• _WHAT YOU WILL DO_:
Only the lines below starting at the one that contains "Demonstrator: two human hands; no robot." and ending at the one that contains "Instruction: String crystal" are to be reproduced, exactly and with both ends kept.

• _DATA SHOWN_:
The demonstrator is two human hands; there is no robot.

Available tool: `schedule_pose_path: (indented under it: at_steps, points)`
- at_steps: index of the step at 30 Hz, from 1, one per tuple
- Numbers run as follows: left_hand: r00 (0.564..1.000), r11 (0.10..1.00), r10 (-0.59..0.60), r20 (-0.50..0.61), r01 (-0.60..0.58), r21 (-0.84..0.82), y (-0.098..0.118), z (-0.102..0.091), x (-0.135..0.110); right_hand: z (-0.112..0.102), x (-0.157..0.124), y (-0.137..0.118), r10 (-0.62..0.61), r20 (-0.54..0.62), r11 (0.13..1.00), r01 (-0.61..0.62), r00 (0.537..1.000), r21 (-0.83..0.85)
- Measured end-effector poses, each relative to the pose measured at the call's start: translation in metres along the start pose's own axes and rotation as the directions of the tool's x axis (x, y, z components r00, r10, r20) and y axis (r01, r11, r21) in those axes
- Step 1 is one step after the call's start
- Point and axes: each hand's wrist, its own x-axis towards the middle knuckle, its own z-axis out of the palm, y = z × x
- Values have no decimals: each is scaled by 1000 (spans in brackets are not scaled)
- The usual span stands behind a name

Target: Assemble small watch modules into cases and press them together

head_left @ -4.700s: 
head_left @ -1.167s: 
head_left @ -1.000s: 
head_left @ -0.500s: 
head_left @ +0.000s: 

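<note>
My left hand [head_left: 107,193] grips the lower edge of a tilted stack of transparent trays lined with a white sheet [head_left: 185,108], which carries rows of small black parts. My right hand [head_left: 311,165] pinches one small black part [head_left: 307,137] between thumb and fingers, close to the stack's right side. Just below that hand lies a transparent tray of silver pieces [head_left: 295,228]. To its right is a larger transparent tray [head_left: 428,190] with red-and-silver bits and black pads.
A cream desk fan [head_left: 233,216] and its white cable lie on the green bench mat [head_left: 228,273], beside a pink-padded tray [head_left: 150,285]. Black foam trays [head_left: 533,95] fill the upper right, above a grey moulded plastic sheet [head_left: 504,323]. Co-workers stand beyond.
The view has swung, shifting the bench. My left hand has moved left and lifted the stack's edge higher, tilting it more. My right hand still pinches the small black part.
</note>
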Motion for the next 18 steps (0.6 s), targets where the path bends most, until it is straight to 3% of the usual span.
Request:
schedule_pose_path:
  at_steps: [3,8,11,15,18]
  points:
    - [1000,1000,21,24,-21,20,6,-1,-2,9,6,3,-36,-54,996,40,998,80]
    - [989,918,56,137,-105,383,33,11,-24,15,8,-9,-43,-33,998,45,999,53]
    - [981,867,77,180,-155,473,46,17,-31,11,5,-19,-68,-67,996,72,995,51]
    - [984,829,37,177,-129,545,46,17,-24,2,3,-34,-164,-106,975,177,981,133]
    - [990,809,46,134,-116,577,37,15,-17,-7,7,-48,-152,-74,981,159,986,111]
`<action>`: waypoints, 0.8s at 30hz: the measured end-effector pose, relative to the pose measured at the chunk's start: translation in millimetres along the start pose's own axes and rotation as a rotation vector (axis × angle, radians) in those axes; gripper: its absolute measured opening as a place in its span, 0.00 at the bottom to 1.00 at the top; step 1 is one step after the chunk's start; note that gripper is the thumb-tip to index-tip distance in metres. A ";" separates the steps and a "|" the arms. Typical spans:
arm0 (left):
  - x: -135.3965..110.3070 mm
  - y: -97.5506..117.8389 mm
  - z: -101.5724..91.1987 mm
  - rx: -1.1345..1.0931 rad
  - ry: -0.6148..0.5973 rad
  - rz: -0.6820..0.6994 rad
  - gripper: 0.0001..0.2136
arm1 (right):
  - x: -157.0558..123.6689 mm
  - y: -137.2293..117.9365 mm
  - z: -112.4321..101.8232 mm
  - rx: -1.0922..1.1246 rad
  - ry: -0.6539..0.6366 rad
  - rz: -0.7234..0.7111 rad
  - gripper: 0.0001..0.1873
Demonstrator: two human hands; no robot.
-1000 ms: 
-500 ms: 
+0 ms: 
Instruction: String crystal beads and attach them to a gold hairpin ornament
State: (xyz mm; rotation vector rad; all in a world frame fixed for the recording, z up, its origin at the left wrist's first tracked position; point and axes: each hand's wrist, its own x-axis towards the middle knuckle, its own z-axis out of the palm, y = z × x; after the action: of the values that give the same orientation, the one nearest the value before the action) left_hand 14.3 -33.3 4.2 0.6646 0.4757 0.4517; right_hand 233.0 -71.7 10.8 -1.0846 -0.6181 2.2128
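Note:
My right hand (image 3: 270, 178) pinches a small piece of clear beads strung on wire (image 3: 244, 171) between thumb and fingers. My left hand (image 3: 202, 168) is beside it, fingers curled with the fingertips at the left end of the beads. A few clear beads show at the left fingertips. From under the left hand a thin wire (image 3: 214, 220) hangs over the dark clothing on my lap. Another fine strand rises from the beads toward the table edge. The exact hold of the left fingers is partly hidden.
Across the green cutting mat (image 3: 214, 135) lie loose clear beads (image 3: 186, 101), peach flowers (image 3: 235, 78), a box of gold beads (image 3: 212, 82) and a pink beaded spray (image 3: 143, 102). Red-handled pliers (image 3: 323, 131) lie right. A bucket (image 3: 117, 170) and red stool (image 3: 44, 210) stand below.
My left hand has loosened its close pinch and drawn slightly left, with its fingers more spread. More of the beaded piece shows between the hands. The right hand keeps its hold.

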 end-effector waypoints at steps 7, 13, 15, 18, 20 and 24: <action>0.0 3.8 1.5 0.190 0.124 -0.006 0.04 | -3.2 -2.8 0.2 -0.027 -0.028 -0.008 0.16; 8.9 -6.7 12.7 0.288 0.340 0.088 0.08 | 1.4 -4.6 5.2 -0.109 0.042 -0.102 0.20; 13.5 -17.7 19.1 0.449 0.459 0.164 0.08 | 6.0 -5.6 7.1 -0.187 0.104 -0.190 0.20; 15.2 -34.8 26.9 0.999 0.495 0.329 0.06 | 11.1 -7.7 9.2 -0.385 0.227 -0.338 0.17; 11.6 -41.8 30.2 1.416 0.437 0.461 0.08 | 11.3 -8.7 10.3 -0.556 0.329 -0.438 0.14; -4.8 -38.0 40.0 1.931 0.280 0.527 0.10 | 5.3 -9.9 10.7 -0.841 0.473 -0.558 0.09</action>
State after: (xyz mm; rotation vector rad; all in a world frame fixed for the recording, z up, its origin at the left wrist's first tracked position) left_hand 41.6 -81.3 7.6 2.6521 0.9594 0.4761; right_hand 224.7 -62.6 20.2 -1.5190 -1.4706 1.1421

• _EXERCISE RESPONSE_:
Demonstrator: two human hands; no robot.
-1000 ms: 
-500 ms: 
+0 ms: 
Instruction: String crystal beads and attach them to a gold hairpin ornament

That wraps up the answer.